> _Assignment_:
Will you return, word for word, only the lines from the top of the data below down to and including the one with "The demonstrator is"?

Stored entries:
□ □ □

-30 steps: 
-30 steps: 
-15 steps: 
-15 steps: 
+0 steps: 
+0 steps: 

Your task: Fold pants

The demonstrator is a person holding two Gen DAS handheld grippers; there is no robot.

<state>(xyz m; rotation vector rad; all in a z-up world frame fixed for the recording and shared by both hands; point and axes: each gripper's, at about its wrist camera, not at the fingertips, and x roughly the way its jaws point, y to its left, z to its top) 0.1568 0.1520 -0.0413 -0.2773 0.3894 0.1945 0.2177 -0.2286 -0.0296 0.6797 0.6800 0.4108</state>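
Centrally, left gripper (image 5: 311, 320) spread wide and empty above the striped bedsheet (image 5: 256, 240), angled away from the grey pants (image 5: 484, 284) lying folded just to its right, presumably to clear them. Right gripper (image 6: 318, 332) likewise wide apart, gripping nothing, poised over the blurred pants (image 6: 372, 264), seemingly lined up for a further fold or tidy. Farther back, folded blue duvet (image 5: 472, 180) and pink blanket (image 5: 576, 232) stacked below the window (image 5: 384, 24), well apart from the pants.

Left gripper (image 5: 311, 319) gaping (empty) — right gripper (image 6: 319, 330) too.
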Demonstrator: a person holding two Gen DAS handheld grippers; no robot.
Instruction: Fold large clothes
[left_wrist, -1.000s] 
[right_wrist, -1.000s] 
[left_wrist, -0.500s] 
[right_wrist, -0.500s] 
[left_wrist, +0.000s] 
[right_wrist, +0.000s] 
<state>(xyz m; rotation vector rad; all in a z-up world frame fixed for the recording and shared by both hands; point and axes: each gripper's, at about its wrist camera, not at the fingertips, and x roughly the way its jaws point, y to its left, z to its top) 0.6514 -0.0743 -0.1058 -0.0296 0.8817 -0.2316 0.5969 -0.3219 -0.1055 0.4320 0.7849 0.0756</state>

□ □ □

> _Answer to this exercise_:
-30 steps: 
-30 steps: 
-15 steps: 
-15 steps: 
+0 steps: 
+0 steps: 

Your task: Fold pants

The demonstrator is a person holding two Gen DAS handheld grippers; there is no robot.

At this stage, the exercise is finished.